The lines to reproduce run from the first one below to the line containing "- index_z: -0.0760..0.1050", both included. Reproduce them exactly and nothing else.

————————

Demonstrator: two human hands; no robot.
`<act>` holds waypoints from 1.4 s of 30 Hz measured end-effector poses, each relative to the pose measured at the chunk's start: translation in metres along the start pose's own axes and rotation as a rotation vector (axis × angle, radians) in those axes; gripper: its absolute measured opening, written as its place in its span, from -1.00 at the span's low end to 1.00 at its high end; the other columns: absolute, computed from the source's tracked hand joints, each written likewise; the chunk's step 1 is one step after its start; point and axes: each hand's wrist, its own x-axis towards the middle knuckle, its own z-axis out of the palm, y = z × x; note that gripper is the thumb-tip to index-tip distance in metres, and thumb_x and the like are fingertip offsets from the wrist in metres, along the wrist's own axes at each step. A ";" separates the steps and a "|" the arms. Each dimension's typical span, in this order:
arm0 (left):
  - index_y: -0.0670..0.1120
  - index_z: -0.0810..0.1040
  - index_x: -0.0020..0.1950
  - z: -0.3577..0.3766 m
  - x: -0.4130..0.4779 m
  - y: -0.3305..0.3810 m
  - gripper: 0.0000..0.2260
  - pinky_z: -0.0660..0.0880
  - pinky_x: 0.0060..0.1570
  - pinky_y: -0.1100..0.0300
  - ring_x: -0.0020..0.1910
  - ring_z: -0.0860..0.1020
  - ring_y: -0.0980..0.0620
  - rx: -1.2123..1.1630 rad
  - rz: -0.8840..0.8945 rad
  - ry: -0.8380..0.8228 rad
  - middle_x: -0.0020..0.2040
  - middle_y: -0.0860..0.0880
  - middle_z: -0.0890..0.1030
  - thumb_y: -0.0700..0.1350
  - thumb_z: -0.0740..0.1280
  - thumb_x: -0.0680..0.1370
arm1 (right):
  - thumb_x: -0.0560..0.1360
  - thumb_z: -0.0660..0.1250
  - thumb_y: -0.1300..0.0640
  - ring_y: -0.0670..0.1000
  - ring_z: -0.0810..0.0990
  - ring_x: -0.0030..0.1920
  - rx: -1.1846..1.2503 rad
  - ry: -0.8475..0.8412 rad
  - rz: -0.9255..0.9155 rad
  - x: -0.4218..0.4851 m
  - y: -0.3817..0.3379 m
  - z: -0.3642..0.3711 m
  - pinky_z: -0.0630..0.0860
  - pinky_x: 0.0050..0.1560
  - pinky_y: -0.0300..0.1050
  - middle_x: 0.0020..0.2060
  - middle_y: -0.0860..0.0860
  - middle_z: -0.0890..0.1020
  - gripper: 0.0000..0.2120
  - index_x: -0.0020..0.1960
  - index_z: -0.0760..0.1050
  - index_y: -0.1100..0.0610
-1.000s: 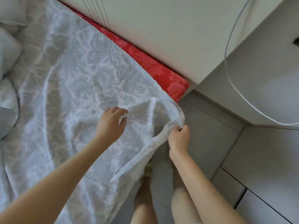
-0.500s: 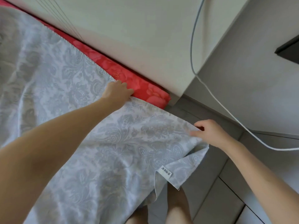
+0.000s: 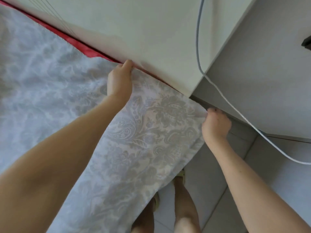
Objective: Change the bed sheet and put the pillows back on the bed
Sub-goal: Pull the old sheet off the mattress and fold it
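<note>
Sheet (image 3: 143, 132) lengthwise along wall (image 3: 151, 31), corner rt.

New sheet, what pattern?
Pale grey bed sheet with a grey floral-paisley print, clearest in the head view.

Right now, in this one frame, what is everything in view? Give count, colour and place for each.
patterned grey-white fabric bed sheet: one, grey-white, spread over the bed
red floral fabric layer: one strip, red, showing between the sheet and the panel
cream flat panel: one, cream, along the bed's far side
thin white cable: one, white, hanging across the panel's right end
grey flat surface: one, grey, right of the panel
pale floor tiles: several, light grey, lower right
small dark object: one, black, cut off at right edge
yellowish slippers: two, on the feet
bare legs: two, bottom centre
left hand: grip on the sheet's edge by the panel
right hand: grip on the sheet's corner
</note>
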 end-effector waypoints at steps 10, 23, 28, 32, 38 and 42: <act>-0.19 0.51 0.20 -0.063 -0.047 -0.090 -0.76 0.42 0.01 0.12 0.07 0.54 -0.13 -0.149 -0.243 0.047 0.15 -0.17 0.55 -0.30 0.17 0.57 | 0.16 0.50 0.47 0.15 0.54 -0.35 0.137 0.041 -0.542 -0.057 -0.123 -0.035 0.36 -0.40 -0.13 -0.31 0.11 0.60 -0.69 -0.14 0.60 0.24; -0.20 0.42 0.29 -0.166 -0.143 -0.353 -0.66 0.39 0.07 -0.03 0.19 0.40 -0.24 0.181 -0.953 0.095 0.22 -0.24 0.45 -0.07 0.29 0.57 | 0.57 0.24 -0.03 0.13 0.16 0.46 -0.310 -0.384 -1.139 -0.073 -0.438 -0.006 0.26 0.37 0.03 0.50 0.07 0.16 -0.40 0.52 0.08 -0.02; -0.27 0.43 0.20 -0.171 -0.160 -0.443 -0.65 0.38 0.09 -0.06 0.17 0.41 -0.28 0.131 -1.154 0.153 0.17 -0.30 0.46 -0.02 0.27 0.58 | 0.50 0.26 -0.22 0.20 0.01 0.51 -0.574 -0.361 -1.138 -0.079 -0.534 0.036 0.12 0.42 0.25 0.54 0.08 0.01 -0.24 0.54 -0.08 -0.09; -0.31 0.50 0.00 -0.163 -0.161 -0.508 -0.60 0.39 -0.13 -0.01 0.01 0.51 -0.26 0.057 -1.247 0.202 -0.04 -0.27 0.55 0.06 0.20 0.60 | 0.38 0.31 -0.34 0.25 -0.10 0.51 -0.724 -0.389 -1.033 -0.064 -0.567 0.075 0.06 0.38 0.38 0.54 0.06 -0.10 -0.08 0.52 -0.18 -0.19; -0.12 0.25 -0.44 -0.136 -0.133 -0.553 -0.55 0.20 -0.39 0.15 -0.46 0.28 0.01 -0.494 -1.381 0.444 -0.50 -0.02 0.26 0.07 0.28 0.55 | 0.36 0.30 -0.38 0.29 -0.23 0.49 -0.779 -0.399 -0.962 -0.050 -0.565 0.120 -0.01 0.38 0.43 0.52 0.09 -0.27 0.00 0.51 -0.31 -0.18; -0.13 0.28 -0.40 -0.135 -0.111 -0.544 -0.66 0.22 -0.37 0.18 -0.43 0.27 0.04 -0.589 -1.279 0.587 -0.46 0.00 0.30 -0.14 0.35 0.49 | 0.35 0.32 -0.36 0.29 -0.26 0.49 -0.777 -0.420 -0.935 -0.048 -0.568 0.120 -0.04 0.38 0.43 0.51 0.10 -0.30 0.02 0.50 -0.33 -0.18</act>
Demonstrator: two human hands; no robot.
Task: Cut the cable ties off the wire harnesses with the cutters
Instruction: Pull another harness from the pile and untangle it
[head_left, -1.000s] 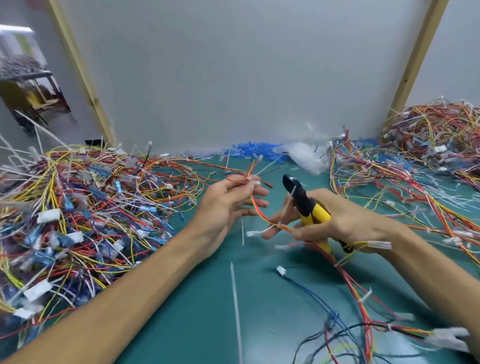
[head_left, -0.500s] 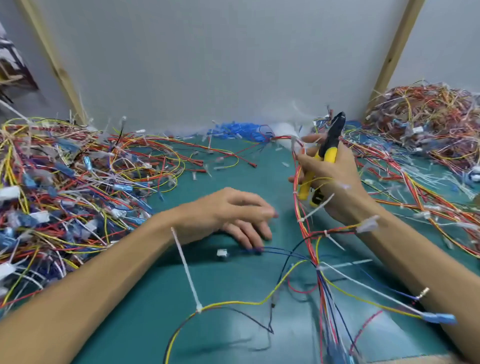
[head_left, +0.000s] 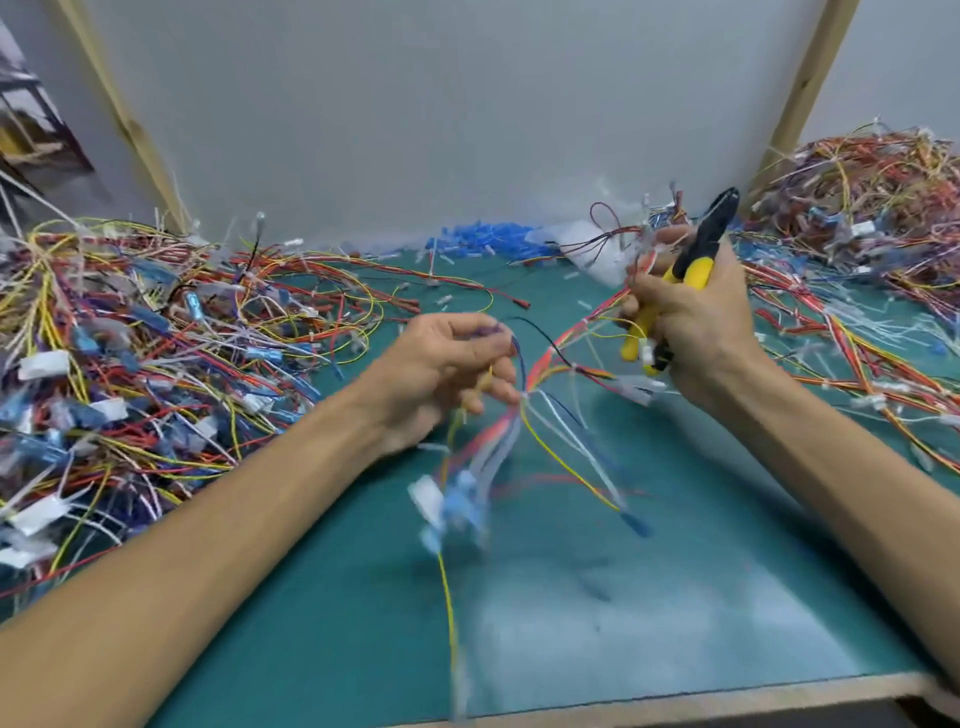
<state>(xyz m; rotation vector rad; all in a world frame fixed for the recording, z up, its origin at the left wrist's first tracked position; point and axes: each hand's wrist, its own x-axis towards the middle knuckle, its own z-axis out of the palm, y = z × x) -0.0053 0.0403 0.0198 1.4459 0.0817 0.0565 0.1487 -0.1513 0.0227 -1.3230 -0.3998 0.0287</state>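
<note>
Head view, hands (head_left: 447, 371) (head_left: 698, 332) gripping cutters (head_left: 697, 264), wire harness (head_left: 560, 340)

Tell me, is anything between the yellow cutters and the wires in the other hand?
Nothing separate. The right hand grips the cutters, the left hand holds the harness, and only its own wires cross the gap.

My bench is a green mat (head_left: 675, 597) with a wood strip (head_left: 675, 702) along the near edge. The left side is buried under a left heap (head_left: 130, 364) of harnesses: red, yellow and blue wires with white tags. A right heap (head_left: 883, 208) sits in the far right corner, and loose wires (head_left: 857, 374), mostly red and orange, sprawl over the mat near it. At the back by the wall, blue bits (head_left: 483, 241) lie just beside a crumpled white bag (head_left: 576, 244). Small white bits (head_left: 445, 300) dot the mat mid-back.
</note>
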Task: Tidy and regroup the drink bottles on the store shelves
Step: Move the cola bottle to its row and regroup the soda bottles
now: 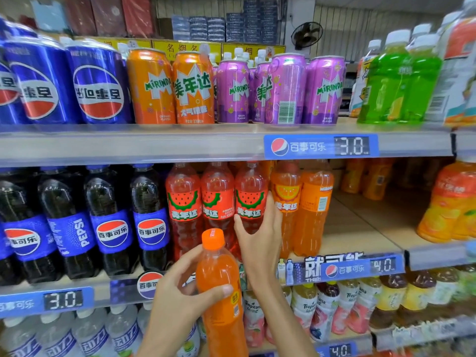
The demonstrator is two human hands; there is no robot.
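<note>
Head view. The left hand (180,292) is wrapped around an orange soda bottle (222,292), thumb across the front of the label and fingers curled behind. The bottle is smooth clear plastic filled with orange liquid, ribbed orange screw cap on top, and it stands nearly upright in front of the shelves at about 6 o'clock in the frame, long axis vertical, cap tipped slightly toward 11 o'clock.

The right hand (260,238) sits just at 1 o'clock from that cap. Its fingers are spread and cupped on the rightmost of three red watermelon bottles (217,202), thumb on the lower left of the label and fingertips along its right side (whether it is truly gripping or only resting cannot be told).

On the middle shelf (360,228), at 3 o'clock from those red ones, stand two orange Mirinda bottles (301,202); at 9 o'clock, four dark Pepsi bottles (108,222) with glossy blue labels are fully seen, a fifth cut by the edge.

The top shelf carries metal cans: two orange cans (171,86), four purple cans (280,88), and blue Pepsi cans (100,83) toward 10 o'clock.
</note>
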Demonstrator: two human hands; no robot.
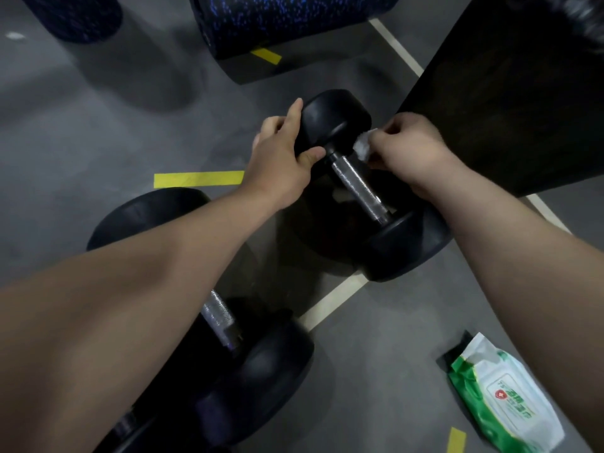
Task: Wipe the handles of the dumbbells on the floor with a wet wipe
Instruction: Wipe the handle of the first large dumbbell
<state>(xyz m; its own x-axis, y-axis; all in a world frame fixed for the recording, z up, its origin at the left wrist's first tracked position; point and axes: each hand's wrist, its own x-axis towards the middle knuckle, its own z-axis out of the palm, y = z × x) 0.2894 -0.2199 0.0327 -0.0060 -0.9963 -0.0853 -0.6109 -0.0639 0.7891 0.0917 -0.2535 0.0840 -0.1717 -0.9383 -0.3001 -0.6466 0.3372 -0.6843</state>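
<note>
Two black dumbbells lie on the grey floor. The far dumbbell shows its knurled metal handle between two round heads. My left hand grips its far head, thumb curled under the rim near the handle. My right hand pinches a crumpled white wet wipe against the handle's far end, beside that head. The near dumbbell lies at lower left, its handle partly hidden under my left forearm.
A green and white pack of wet wipes lies on the floor at lower right. A dark block stands right of the far dumbbell. Blue-speckled black foam rollers sit at the back. Yellow tape marks and white lines cross the floor.
</note>
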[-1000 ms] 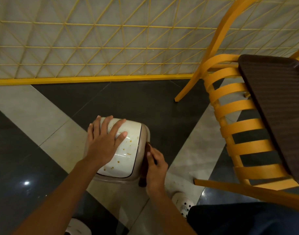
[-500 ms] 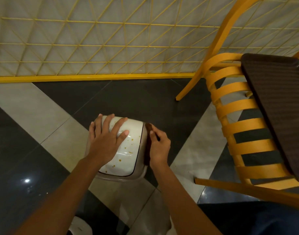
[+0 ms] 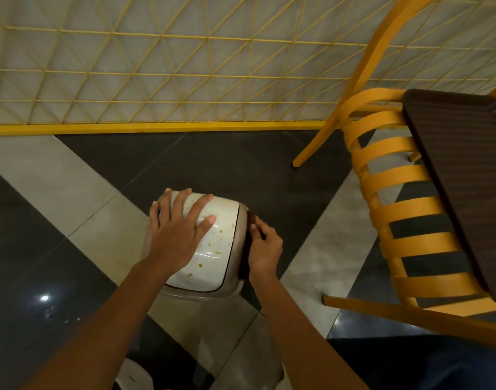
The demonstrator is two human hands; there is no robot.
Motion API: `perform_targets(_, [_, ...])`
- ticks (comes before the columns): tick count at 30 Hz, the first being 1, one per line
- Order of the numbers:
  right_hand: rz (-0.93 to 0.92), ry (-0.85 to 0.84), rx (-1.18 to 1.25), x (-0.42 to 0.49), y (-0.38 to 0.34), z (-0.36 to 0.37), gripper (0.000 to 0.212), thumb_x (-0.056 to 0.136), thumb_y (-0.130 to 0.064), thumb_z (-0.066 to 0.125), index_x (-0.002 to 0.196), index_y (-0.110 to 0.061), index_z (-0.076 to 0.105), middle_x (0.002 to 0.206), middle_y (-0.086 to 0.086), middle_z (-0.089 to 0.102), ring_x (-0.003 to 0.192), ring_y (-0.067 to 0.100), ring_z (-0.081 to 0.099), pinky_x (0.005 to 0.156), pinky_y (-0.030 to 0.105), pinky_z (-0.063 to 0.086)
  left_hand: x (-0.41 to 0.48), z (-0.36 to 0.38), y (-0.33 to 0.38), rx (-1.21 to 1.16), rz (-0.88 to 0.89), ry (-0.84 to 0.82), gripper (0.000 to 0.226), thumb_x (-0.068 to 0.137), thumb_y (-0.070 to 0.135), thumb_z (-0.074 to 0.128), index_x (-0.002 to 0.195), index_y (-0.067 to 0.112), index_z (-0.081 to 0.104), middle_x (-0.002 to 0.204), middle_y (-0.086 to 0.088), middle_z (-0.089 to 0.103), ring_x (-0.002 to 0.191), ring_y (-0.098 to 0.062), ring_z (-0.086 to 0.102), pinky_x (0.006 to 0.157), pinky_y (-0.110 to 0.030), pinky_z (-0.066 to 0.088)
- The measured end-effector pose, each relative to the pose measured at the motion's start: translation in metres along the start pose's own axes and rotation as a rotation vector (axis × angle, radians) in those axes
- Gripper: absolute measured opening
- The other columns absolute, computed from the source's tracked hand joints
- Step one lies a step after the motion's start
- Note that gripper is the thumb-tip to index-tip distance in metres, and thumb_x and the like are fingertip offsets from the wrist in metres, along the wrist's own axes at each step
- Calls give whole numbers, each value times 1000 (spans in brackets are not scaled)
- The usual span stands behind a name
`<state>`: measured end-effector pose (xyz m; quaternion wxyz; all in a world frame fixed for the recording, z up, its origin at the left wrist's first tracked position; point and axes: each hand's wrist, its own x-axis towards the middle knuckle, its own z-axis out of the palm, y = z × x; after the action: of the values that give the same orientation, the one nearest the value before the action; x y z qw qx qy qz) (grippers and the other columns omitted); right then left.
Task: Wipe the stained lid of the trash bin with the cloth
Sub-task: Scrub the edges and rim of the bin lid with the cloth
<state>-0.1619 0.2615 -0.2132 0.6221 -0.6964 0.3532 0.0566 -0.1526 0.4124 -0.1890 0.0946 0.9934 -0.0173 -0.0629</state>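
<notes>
Tiled floor (image 3: 72, 178) | 1 stained lid (image 3: 213, 249) | left hand (image 3: 176, 235) flat, released | right hand (image 3: 265, 249) grasping 1 cloth (image 3: 251, 218)

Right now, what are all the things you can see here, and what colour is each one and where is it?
trash bin: one, beige, on the floor in the middle.
lid: one, white with orange-brown stains, on top of the bin.
cloth: one, dark brown, at the bin's right edge, mostly hidden by the right hand.
chair: one, yellow slatted, on the right.
tray: one, dark brown, lying on the chair.
fence: one, yellow wire grid, along the back.
floor: dark and light grey tiles.
shoe: one, white, bottom edge, partly cut off.
left hand: flat on the lid, fingers spread.
right hand: at the bin's right side, gripping the cloth.
</notes>
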Motion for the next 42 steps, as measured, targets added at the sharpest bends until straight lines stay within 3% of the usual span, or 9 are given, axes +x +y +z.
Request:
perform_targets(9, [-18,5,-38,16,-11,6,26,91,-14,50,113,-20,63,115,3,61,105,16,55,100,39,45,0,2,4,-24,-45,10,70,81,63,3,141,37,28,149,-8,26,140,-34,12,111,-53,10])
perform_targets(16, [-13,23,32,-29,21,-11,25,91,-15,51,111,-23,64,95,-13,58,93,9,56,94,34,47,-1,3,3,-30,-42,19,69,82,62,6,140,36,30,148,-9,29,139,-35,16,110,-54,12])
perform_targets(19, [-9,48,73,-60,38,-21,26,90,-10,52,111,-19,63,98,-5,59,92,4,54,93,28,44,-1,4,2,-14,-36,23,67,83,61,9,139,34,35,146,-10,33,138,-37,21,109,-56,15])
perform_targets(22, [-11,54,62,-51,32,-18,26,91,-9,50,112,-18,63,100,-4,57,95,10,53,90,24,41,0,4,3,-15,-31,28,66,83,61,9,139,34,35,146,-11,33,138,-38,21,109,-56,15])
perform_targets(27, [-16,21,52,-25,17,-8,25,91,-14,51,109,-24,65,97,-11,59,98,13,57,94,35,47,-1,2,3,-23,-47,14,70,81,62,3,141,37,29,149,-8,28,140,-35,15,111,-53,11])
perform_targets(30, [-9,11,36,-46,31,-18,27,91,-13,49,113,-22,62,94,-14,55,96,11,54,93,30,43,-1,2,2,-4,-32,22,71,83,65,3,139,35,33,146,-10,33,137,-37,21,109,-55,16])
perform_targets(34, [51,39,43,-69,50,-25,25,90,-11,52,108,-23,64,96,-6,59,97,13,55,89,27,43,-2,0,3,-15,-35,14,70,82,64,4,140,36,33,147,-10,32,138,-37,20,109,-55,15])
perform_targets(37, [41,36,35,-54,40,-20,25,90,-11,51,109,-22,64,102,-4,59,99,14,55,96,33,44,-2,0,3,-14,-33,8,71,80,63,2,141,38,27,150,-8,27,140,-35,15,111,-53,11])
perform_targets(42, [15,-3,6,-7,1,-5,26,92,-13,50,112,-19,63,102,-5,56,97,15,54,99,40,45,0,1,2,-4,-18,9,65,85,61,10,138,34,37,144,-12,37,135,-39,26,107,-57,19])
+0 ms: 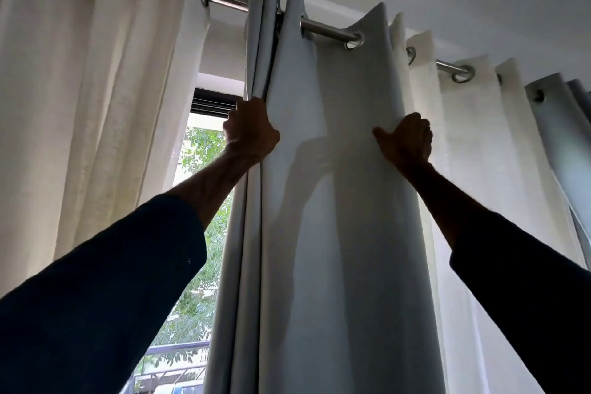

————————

• RESPONSE:
Demonstrator: two human hands; no robot.
`<act>` holds waypoints from 1.4 s of 30 Hz measured end-effector poses, each relative to the pose measured at the chunk's start: translation in metres along the start pose's own axes and rotation as a rotation vector (axis × angle, radians) in those axes; gripper: its absolute measured opening, written as its place in its span, from -1.00 at the span's low end to 1.00 at its high end; the other columns: absolute, computed from the source's tracked hand joints, each written likewise; the chunk's step 1 is one step after its start; point and axes: each hand's wrist, its own x-axis towards the middle knuckle, its own z-axis out of the palm, y = z × x; note that gripper is the thumb-tip to index-tip distance in metres, and thumb_x and the like are fingertip offsets from the wrist in metres, along the wrist's own axes at each step. A ";" separates the steps and a "|" the arms. Each dimension's typical span, in this order:
arm0 (left):
  - index_y: -0.0670..0.1120
  - index_z: -0.0810..0.1040
  - index_x: -0.0020..0.1950
  - z: -0.3577..0.3766 m
  - x: -0.4130..0.4779 m
  - y: -0.3305..0.3810 m
  - gripper: 0.0000..0.2260
  - pinky_z: -0.0660..0.0880
  - pinky_x: 0.0060..0.1570
  - pinky_y: -0.1100..0.0300
  - ring_x: -0.0020..0.1910
  - ring_z: -0.0860..0.1020
  - ring_y: -0.0980..0.0620
  - rx: -1.2123..1.1630 rad
  - rz: -0.8840..0.8945 rad
  - ry: -0.8380..0.8228 rad
  - middle_x: -0.0020..0.2040
  - middle_y: -0.0860..0.0880
  - middle_z: -0.0890..0.1030
  - thumb_y: -0.0700..0.1350
  - thumb_z: -0.0740..0.1280
  - thumb_x: -0.0680..0.1370
arm1 (right):
  - thumb_x: -0.0560..0.1360
  - thumb_z: -0.0660..0.1250
  - thumb_y: -0.1300..0.0640
  - ring_y: -0.0670..0.1000
  - ring_z: -0.0810..0.0990
  - ring_x: -0.0030..0.1920
  - rx: -1.1846..1.2503 rad
  - ry: -0.8475..0.8412 rad
  - rz: -0.9255..0.9155 rad
  - x: -0.4218..0.4851 m
  - y: -0.3817..0.3379 m
  - z: -0.3642..0.3711 m
  - pinky_z: -0.0630..0.0860
  - pinky_x: 0.0050..0.1560
  - pinky_y: -0.0300..0.1050
  - middle_x: 0.0020..0.2060
  - middle_y: -0.0860..0.0860
  - middle_z: -0.0890..0.1020
  - gripper: 0.0000..0.2120
  - index_x: -0.0020..0.1960
  - index_z: -0.0760..0.1050

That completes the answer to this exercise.